◆ **Dataset records**:

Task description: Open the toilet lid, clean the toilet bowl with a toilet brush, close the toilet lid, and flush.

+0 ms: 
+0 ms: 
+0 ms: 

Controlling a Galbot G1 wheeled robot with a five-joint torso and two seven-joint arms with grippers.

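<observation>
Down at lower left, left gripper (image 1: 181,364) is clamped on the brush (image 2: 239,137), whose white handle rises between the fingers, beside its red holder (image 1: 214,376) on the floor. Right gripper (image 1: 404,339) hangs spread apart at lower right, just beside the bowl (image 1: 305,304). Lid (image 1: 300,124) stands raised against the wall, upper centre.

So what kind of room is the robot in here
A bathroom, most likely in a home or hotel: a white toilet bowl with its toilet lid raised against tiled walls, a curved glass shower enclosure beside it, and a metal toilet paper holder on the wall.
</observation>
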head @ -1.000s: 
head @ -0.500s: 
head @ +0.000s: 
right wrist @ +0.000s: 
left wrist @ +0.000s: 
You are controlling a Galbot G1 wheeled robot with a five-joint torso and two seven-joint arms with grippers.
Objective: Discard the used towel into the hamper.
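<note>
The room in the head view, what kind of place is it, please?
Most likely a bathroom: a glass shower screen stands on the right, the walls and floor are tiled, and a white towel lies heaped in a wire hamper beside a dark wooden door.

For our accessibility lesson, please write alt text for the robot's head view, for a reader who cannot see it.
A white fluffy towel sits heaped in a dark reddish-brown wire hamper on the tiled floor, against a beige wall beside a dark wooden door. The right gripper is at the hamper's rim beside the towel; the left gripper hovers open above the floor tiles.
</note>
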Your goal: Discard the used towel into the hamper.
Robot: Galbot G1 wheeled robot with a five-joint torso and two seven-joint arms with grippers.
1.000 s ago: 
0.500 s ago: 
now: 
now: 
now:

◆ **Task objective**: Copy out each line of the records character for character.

◆ **Written answer**:
Task description: Open the toilet lid, clean the toilet bowl with a toilet brush, close the toilet lid, and flush.

+0 ms: 
+0 ms: 
+0 ms: 

Controlling a Galbot G1 wheeled robot with a five-joint torso and two seven-joint arms with grippers.

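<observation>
Down at lower left, left gripper (image 1: 181,364) is clamped on the brush (image 2: 239,137), whose white handle rises between the fingers, beside its red holder (image 1: 214,376) on the floor. Right gripper (image 1: 404,339) hangs spread apart at lower right, just beside the bowl (image 1: 305,304). Lid (image 1: 300,124) stands raised against the wall, upper centre.

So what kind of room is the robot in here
A bathroom, most likely in a home or hotel: a white toilet bowl with its toilet lid raised against tiled walls, a curved glass shower enclosure beside it, and a metal toilet paper holder on the wall.
</observation>
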head @ -1.000s: 
head @ -0.500s: 
head @ +0.000s: 
right wrist @ +0.000s: 
left wrist @ +0.000s: 
You are controlling a Galbot G1 wheeled robot with a five-joint torso and two seven-joint arms with grippers.
Objective: Discard the used towel into the hamper.
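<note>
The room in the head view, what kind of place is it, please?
Most likely a bathroom: a glass shower screen stands on the right, the walls and floor are tiled, and a white towel lies heaped in a wire hamper beside a dark wooden door.

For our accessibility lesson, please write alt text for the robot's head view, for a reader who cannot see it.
A white fluffy towel sits heaped in a dark reddish-brown wire hamper on the tiled floor, against a beige wall beside a dark wooden door. The right gripper is at the hamper's rim beside the towel; the left gripper hovers open above the floor tiles.
</note>
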Your goal: Discard the used towel into the hamper.
Robot: Galbot G1 wheeled robot with a five-joint torso and two seven-joint arms with grippers.
1.000 s ago: 
0.500 s ago: 
now: 
now: 
now:

With that, the exercise is done.